As Lyndon B. Johnson once observed, "If you can convince the lowest white man he's better than the best colored man, he won't notice you're picking his pocket. Hell, give him somebody to look down on, and he'll empty his pockets for you."


...Some working-class whites who go into police work bring such an attitude with them and find it often intensified by police culture itself. Hence the tendency of white American police officers to shoot black American civilians in disproportionate numbers: 102 unarmed blacks in 2015, five times the rate of killing unarmed whites. Black hostility to police is therefore predictable.

The current spate of police killings, and the killing of five Dallas police officers by a black army reservist with mental health problems, are also predictable. Isenberg's book, a chronicle of deaths foretold, shows how such violence became not only predictable but a way of life.

What is impossible to predict is a way out of this four-century nightmare.

5 comments:

rumleyfips said...

Shovelling out paupers is a phrase I remember concerning the Irish underclass during th Famine.

Dana said...

These are some of my paternal ancestors. My dad left the US in '46, became a Canadian in the mid '50s and was reluctant and uncomfortable about going back to visit family for the rest of his life.

Troy said...

I was joking with my brother about this (in a sardonic and cynical manner, which makes it all okay), about how the damn British just keep driving, pushing, and chasing the Irish ever westward.

The old ex-pat British political class still in control of the US know exactly what buttons to push to get the appropriate response out of their old foes/servants. Know all too well.

Owen Gray said...

Unfortunately, Mound, some people are only secure if they can look down on others.
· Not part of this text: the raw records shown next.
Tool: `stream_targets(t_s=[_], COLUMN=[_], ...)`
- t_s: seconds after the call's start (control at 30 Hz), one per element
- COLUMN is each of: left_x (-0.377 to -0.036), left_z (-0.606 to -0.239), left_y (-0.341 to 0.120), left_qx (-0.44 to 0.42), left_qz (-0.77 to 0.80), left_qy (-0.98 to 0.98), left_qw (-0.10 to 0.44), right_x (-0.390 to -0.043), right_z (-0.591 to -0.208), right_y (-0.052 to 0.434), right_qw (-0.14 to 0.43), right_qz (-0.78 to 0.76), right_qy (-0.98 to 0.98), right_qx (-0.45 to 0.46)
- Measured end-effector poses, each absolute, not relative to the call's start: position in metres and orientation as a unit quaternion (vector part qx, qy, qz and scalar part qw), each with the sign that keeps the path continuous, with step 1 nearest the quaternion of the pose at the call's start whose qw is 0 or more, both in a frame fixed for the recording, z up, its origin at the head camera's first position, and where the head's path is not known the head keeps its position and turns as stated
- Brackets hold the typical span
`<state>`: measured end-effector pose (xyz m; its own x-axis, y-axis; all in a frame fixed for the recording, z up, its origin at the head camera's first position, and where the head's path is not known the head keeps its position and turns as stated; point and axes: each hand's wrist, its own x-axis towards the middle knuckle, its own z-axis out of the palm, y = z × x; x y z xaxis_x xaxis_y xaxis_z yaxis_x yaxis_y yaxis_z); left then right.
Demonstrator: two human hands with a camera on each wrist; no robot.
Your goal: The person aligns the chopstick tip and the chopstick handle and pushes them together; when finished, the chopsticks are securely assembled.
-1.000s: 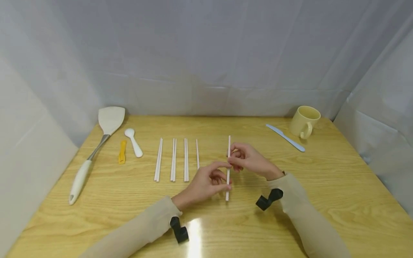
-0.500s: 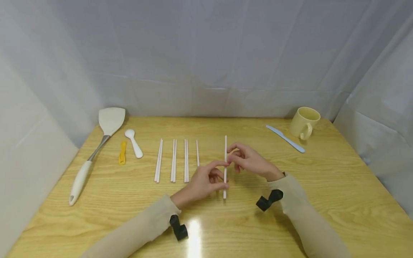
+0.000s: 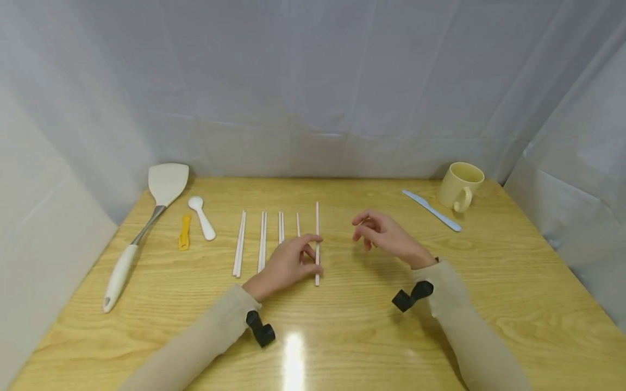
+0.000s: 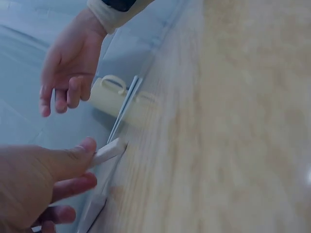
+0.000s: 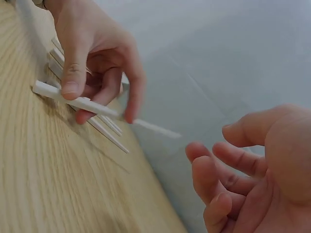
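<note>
Closest to me, my two beige sleeves come in over the desk (image 3: 513,304), each with a small black camera mount at the wrist. Just beyond them my left hand (image 3: 286,264) curls round a single white chopstick (image 3: 317,228), thumb and fingertips pinching it near its lower half; the stick points straight away from me, and its near end sits just past my thumb. I cannot tell whether it rests on the wood or is lifted slightly. In the right wrist view my left thumb presses down on top of that stick while the other fingers bend underneath.

My right hand (image 3: 386,234) is a little to the right, apart from the chopstick, holding nothing. Its fingers are loosely bent and spread, palm turned inward, hovering above the wood.

Just left of the held stick lies a lone chopstick (image 3: 298,224), and further left three pairs of white chopsticks (image 3: 262,241) lie in parallel rows. Beyond those, toward the left edge, I see a small yellow clip (image 3: 184,232), a white spoon (image 3: 202,216) and a long spatula (image 3: 146,222) with a white handle. At the far right corner a pale blue knife (image 3: 431,209) lies slantwise just beside a cream mug (image 3: 459,185).
</note>
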<state>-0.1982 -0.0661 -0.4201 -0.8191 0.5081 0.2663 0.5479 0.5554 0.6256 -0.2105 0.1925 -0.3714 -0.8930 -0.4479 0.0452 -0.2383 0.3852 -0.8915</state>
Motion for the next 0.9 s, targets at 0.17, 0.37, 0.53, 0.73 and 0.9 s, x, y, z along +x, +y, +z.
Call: stream_targets(t_s=[0.17,0.37,0.53,0.73,0.9], left_x=[-0.201,-0.204,-0.209,-0.213,-0.211], left_z=[-0.419,-0.419,-0.419,-0.419,-0.417], left_y=[-0.072,-0.074,-0.078,-0.085,-0.085], left_qx=[-0.286,-0.316,-0.301,-0.276,-0.274], left_qz=[-0.275,-0.223,-0.203,-0.210,-0.209], left_qy=[-0.917,-0.920,-0.928,-0.935,-0.936], left_qw=[0.052,0.071,0.076,0.071,0.071], right_x=[-0.212,-0.214,-0.217,-0.228,-0.231], right_z=[-0.370,-0.367,-0.366,-0.370,-0.373], right_y=[0.199,0.206,0.216,0.239,0.261], right_qw=[0.086,0.048,-0.027,-0.121,-0.180], right_qz=[-0.519,-0.504,-0.405,-0.249,-0.152], right_qy=[0.828,0.840,0.893,0.940,0.951], right_qx=[-0.195,-0.196,-0.195,-0.200,-0.201])
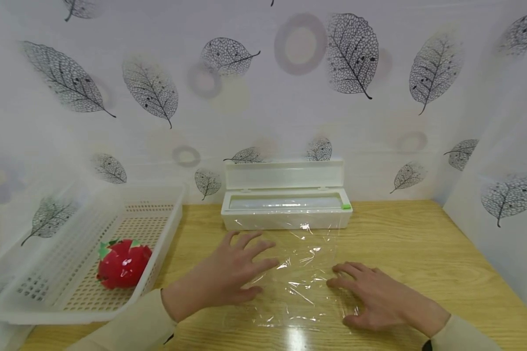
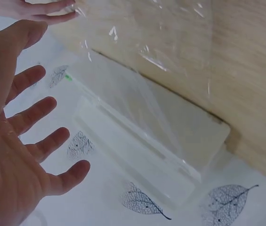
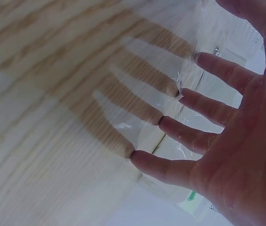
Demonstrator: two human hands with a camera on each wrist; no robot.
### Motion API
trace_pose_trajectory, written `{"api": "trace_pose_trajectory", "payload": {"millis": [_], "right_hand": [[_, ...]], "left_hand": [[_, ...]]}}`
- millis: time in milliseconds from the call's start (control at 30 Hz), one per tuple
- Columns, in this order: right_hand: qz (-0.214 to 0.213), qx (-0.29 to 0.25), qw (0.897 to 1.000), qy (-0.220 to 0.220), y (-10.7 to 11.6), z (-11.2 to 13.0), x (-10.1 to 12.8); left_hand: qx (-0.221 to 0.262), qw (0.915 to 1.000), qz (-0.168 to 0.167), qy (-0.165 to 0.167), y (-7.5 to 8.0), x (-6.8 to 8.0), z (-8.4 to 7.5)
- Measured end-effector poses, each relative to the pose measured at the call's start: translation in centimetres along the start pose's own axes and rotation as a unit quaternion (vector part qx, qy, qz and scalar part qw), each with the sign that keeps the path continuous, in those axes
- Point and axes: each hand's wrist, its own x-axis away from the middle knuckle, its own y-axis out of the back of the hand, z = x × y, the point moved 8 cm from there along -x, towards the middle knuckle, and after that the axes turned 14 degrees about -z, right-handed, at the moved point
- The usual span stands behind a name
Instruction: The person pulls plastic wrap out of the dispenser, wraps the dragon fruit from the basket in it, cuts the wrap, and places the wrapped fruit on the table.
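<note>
A sheet of clear cling film [image 1: 305,273] lies spread on the wooden table [image 1: 413,243], still joined to the white dispenser box [image 1: 286,208] whose lid stands up. My left hand [image 1: 228,275] lies flat with fingers spread on the film's left edge. My right hand [image 1: 371,295] presses flat on the film's right part, fingers straight. The left wrist view shows the spread left hand [image 2: 17,141] above the dispenser box [image 2: 170,136] and film [image 2: 142,33]. In the right wrist view the right hand's fingertips [image 3: 170,125] touch the film [image 3: 161,70].
A white perforated basket [image 1: 70,292] stands at the left with a red dragon fruit [image 1: 123,263] in it. Leaf-patterned sheets wall in the table at the back and right. A green cutter slider [image 1: 346,206] sits at the dispenser's right end.
</note>
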Motion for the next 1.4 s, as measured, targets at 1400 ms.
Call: {"api": "trace_pose_trajectory", "payload": {"millis": [1400], "right_hand": [[-0.022, 0.013, 0.999, 0.019, 0.0, 0.1, 0.2]], "left_hand": [[-0.041, 0.9807, 0.042, 0.186, 4.2, 4.7, 12.6]]}}
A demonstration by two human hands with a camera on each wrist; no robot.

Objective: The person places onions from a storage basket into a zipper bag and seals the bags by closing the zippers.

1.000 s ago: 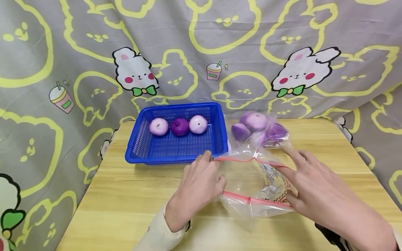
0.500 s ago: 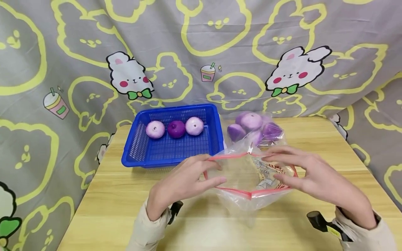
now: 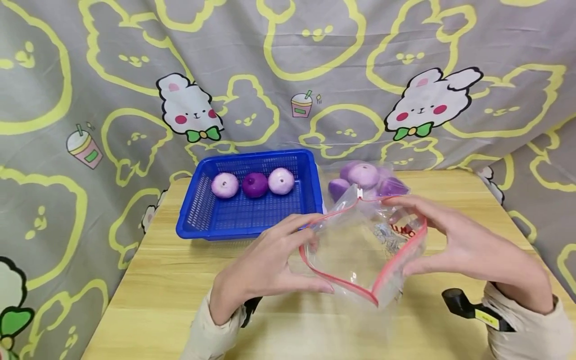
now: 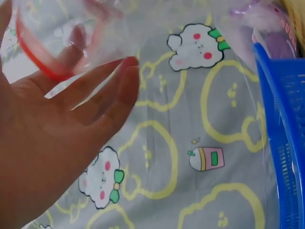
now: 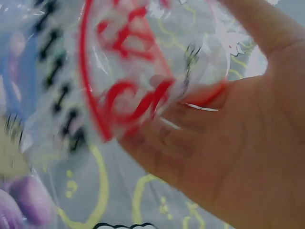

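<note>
Both hands, left hand (image 3: 265,265) at 9 o'clock and right hand (image 3: 459,245) at 3, pinch the empty bag (image 3: 360,250) by its red zip rim; the film looks light, limp and slippery, so the stiffer rim is probably the surest hold.

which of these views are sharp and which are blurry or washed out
Head view: evenly lit and sharp, the clear zip bag between the left hand and right hand easy to read. Left wrist view: the bag is pale and washed out, the palm soft. Right wrist view: the bag's red print is smeared, too close to focus.
</note>
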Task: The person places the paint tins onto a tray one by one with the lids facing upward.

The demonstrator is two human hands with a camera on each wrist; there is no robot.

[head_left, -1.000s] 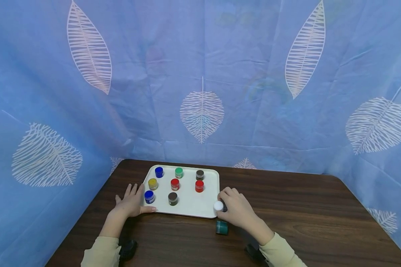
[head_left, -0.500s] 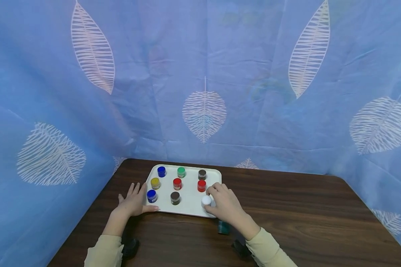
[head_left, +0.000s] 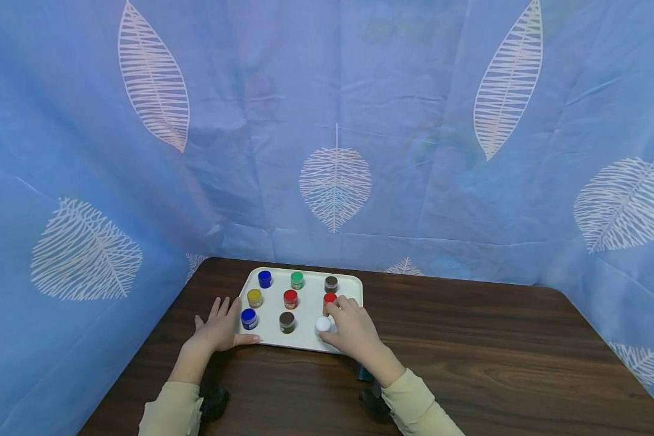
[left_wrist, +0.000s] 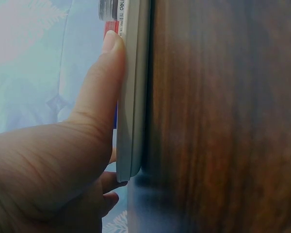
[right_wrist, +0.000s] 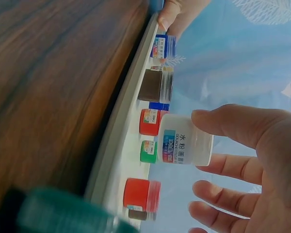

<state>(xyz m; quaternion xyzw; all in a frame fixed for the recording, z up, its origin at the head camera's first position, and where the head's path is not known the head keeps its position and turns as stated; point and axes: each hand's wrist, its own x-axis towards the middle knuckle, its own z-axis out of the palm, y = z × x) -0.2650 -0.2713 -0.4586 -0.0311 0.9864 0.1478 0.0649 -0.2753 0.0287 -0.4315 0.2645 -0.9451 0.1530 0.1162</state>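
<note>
My right hand (head_left: 354, 329) pinches a white gouache paint jar (right_wrist: 184, 141) between thumb and fingers. In the head view that jar is over the front right part of the white tray (head_left: 310, 341); the right wrist view shows it tipped sideways in the picture, above the tray's floor. My left hand (head_left: 218, 329) rests at the tray's front left corner, fingers straight along the left side and thumb on the front rim. Several paint jars stand in rows on the tray: blue (head_left: 249, 319), yellow (head_left: 254, 298), red (head_left: 290, 299), green (head_left: 297, 280) and dark brown (head_left: 287, 322).
A dark green jar (right_wrist: 63, 213) lies on the brown wooden table (head_left: 469, 339) just in front of the tray, mostly hidden by my right wrist in the head view. Behind the table hangs a blue curtain (head_left: 414, 181) with white leaf prints.
My right hand has carried the white jar leftward from the tray's right edge to over its front right part. My left hand has stayed at the corner.
</note>
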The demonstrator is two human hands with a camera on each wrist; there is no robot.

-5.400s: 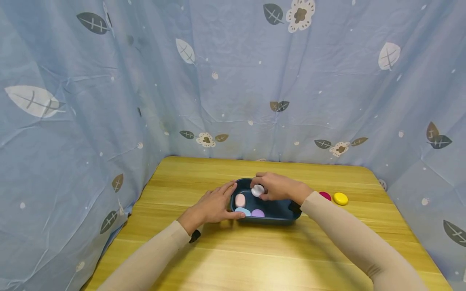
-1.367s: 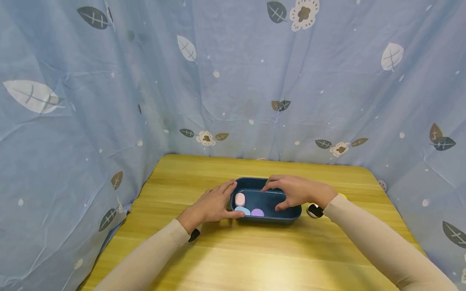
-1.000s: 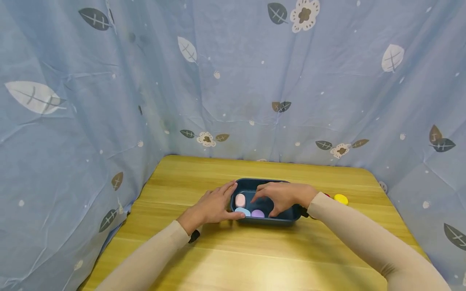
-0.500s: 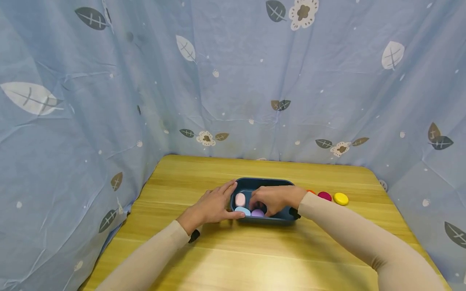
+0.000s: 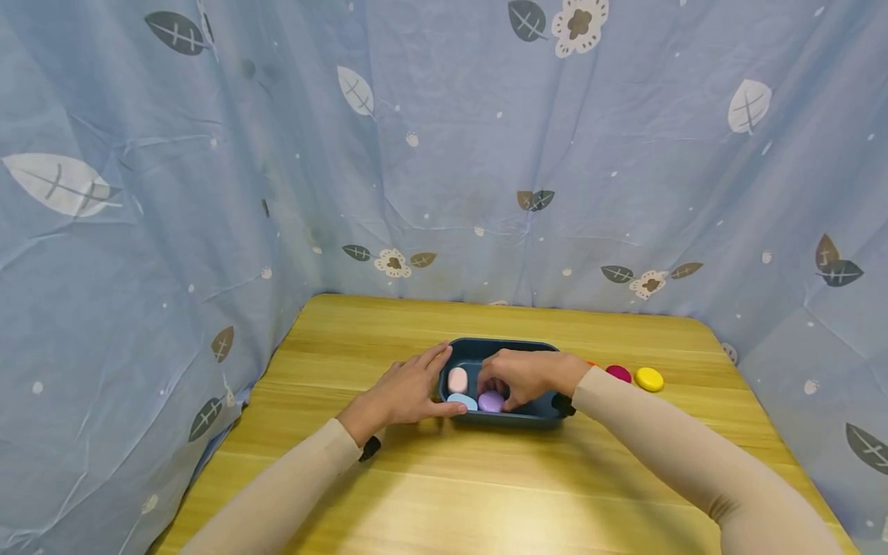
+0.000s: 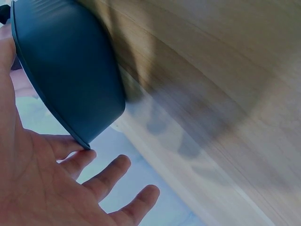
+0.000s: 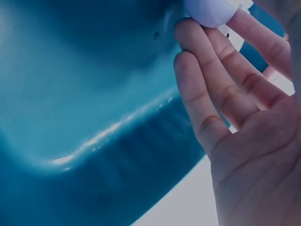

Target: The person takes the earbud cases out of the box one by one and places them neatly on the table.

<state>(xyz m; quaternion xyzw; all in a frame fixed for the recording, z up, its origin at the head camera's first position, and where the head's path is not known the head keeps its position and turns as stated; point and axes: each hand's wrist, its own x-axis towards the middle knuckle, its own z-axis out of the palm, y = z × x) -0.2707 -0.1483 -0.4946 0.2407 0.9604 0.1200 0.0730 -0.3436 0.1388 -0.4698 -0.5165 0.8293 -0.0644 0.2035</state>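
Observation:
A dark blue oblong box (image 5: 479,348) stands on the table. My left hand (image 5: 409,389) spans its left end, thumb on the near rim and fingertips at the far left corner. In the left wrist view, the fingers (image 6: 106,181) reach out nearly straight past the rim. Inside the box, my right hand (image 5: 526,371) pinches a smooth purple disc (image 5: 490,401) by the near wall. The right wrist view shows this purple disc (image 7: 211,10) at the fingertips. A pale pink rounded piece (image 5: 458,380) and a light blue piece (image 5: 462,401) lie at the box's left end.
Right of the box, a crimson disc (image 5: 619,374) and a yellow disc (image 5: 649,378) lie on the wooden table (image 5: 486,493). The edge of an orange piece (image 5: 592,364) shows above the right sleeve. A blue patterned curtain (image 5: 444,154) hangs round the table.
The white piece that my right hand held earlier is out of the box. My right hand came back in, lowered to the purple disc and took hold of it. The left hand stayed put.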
The Mound of Sound said...

Parts of my lineage trace back a couple of centuries in Ontario, hard core Anglican/Presbyterian types. Two significant groups that settled Ontario were United Empire Loyalists, mid to upper-crust American colonists, and Highland Scots expelled during The Clearances. Irish Catholics were definitely viewed with suspicion, if not at times hostility, and that was alive and well into my father's generation.

Histories of the War of 1812 shows the role white trash Americans played in that conflict. Particularly fierce and brutal were the infantry regiments raised in Kentucky and Tennessee. These were frontiersmen who had a particular hatred of the natives who fought alongside the Brits. There were two unfortunate incidents, the River Raison massacre was one, in which prisoners from these regiments were left in the custody of Tecumseh's forces who took their revenge on them.

What is "red state" America but "white trash" America? Appalachia, the 'slave states', the Ozarks, Arkansas, Oklahoma, the lot. The movie "gangs of New York" is closely based on the book of the same name. It's an eye-opener. Then there's the lighter side such as the Beverly Hillbillies - white, poor, ignorant with just the faintest suggestion of maybe incest.

Trump would be able to hold his rallies in union halls if it wasn't for white trash Americans packing his venues. There it is.